§ The task: Return exactly the lines of the records below, starting at the line that contains "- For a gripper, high" and ending at the line that contains "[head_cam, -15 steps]", with both of those lines kept.
Top of Provided records
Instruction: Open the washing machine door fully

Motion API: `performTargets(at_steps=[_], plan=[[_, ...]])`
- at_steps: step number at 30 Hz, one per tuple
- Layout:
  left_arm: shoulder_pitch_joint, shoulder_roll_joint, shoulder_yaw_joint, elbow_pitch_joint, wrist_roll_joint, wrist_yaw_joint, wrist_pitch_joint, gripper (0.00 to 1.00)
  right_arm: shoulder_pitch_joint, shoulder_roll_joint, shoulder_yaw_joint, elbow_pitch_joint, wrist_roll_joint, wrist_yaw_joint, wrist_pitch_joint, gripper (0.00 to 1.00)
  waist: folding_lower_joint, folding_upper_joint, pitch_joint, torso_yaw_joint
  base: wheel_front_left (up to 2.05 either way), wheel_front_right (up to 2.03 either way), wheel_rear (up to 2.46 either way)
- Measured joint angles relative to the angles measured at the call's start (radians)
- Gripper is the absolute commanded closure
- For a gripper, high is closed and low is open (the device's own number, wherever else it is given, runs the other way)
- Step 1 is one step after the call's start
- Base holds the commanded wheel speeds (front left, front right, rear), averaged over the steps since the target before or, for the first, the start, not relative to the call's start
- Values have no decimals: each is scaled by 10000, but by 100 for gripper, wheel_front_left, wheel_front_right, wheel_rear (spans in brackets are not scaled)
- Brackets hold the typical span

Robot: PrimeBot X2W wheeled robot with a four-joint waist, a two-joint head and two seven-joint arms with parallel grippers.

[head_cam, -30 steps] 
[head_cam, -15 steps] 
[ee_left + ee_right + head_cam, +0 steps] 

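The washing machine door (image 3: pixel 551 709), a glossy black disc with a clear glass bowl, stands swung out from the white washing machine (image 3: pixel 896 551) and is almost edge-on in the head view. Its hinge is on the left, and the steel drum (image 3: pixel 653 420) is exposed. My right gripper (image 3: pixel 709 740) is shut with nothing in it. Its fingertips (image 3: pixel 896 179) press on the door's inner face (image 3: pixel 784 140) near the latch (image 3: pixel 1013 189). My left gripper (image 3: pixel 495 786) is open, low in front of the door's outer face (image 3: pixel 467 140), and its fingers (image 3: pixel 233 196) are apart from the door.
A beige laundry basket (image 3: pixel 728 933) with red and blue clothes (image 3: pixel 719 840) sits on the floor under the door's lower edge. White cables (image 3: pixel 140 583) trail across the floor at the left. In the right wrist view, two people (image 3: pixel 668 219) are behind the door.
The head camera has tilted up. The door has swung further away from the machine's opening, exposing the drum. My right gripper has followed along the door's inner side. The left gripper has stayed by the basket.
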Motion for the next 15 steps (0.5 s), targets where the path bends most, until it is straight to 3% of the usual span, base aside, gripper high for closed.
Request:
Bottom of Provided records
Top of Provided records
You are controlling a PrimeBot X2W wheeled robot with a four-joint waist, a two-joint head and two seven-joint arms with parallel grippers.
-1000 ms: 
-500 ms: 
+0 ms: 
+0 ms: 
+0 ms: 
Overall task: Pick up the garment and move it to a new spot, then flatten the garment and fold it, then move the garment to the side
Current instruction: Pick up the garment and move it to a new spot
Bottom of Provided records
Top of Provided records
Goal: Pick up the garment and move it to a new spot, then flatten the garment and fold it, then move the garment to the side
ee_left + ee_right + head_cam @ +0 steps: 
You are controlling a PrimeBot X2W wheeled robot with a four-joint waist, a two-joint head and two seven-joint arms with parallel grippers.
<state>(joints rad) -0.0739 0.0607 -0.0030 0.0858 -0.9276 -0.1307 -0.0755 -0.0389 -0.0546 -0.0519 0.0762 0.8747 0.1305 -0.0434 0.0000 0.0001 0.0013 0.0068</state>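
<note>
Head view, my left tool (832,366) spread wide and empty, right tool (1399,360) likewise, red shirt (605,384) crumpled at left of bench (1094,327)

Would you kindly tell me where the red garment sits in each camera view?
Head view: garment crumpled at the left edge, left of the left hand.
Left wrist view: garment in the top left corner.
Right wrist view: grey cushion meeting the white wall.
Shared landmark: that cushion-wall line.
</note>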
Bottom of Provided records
§ Result of the exercise:
- For a gripper, high is closed and low is open (the device's own number, wherever else it is given, runs the other way)
- Step 1 is one step after the call's start
- Base holds the commanded wheel speeds (front left, front right, rear), averaged over the steps since the target before or, for the first, the start, not relative to the call's start
- Values have no decimals: each is scaled by 10000, but by 100 for gripper, wheel_front_left, wheel_front_right, wheel_rear (spans in brackets are not scaled)
- Brackets hold the typical span

Robot: PrimeBot X2W wheeled robot with a four-joint waist, a two-joint head and two seven-joint arms with parallel grippers.

[head_cam, -30 steps] 
[head_cam, -15 steps] 

No further output is given for this exercise.